Strategic Action Plan on Homelessness. 2003 Strategic Action Plan Goal 3:  Work to prevent new episodes of homelessness within the HHS clientele


Prevention activities are critical to any plan that seeks to end chronic homelessness.  However, in order to prevent homelessness, we first need to understand effective prevention interventions.  As such, HHS has sponsored research over the past several years to better understand what prevention models might be effective.

  • Evaluability Assessment of Discharge Planning to Prevent Homelessness ASPE sponsoredanevaluability assessment of discharge planning in institutional and custodial settings, with a specific focus on whether discharge planning is a strategy that can prevent homelessness.  The project included a literature review on discharge planning; a documentary analysis of selected exemplary programs, including site visits to identified programs; and a final report that summarizes key findings from the study, including possible evaluation design options.  The final report was published September 2005 and available at:
  • Characteristics and Dynamics of Homeless Families with Children: Recognizing that data on homeless families is not as robust as data available on single adults, ASPE is sponsoring a research project designed to identify opportunities and strategies to improve data about homeless families upon which future policy and program decisions may be based by investigating the availability of data with which to construct a typology of homeless families.  A typology could foster a better understanding of these families characteristics, service needs, interactions with human services systems, and the dynamics of their use of emergency shelter and other services and assistance.  The final report from this project will be available in the spring of 2007.
  • Evaluation of Chronic Homelessness Policy Academies: HRSA is partnering with SAMHSA/CMHS to co-fund an evaluation of the Chronic Homelessness Policy Academies, a multi-year project that was funded by HHS, HUD, VA, and DOL.  The Homeless Policy Academies were designed to offer states an opportunity to bring together a team of policy-makers, providers, and program leaders to spend three days working on a strategic action plan to increase access to mainstream services for people experiencing chronic homelessness.  Both a process evaluation and an outcome evaluation will document the process, assess the effectiveness of the Academies, and identify lessons learned from the Policy Academy activity for the 49 states and territories who attended a chronic homeless Academy.  Final evaluation report is expected in late 2007.

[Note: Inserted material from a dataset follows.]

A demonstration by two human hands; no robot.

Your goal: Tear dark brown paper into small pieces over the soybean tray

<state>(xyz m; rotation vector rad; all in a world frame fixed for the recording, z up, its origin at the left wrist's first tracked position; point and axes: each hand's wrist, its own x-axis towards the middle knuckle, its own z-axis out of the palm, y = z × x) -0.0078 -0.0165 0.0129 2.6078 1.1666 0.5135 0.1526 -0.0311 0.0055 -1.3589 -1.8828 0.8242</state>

  • National Symposium on Homelessness Research:  ASPE is partnering with HUD to sponsor a National Symposium on Homelessness Research.  This project will oversee the commissioning of a series of synthesis papers, the organization of a symposium to present and discuss the papers, and the production of a final report featuring the papers commissioned for the project.  Over the past decade, the landscape of homelessness research has evolved immensely; new models for housing and service delivery have emerged and cutting edge research has expanded our understanding of the various populations that experience homelessness.  The findings presented through this project will serve to guide federal and state policymaking, to assist local practitioners in incorporating successful strategies into their programs, and to assist researchers to identify areas meriting future research.  The Symposium will be held in 2007 and the volume of final papers will also be available in 2007.      
  • Homeless Families Program SAMHSA funded a multi-site study of the effectiveness of services provided to homeless women and their children.  Approximately 1600 women and their families received services under this program.  The project was designed to document and evaluate the effectiveness of time-limited, intensive intervention strategies for providing treatment, housing, support, and family preservation services to homeless mothers with psychiatric and/or substance use disorders who are caring for their dependent children.  The study design involved a five-year, cross-site data collection and analysis program involving eight study sites.  The project was begun in September of 1999 and data collection was concluded in September of 2006.  A series of articles that report the study findings will be published in the Journal of Community Psychology in 2007.
  • Promising Strategies to End Youth Homelessness: The Family and Youth Services Bureau within ACF, in consultation with the USICH, is conducting a study of "promising strategies to end youth homelessness" which responds to statutory requirements.  The study will identify and assess a wide range of practices that show promise or carry evidence of effectiveness in helping young people find appropriate living situations, including those youth who have suffered from systemic failures, such as when child welfare and juvenile justice programs have been incapable of providing effective transitions to adult independence for youth in their care.  Runaway and homeless youth served by FYSB are served in emergency situations and cases where returning home is not an option.  The study is anticipated to be released in 2007.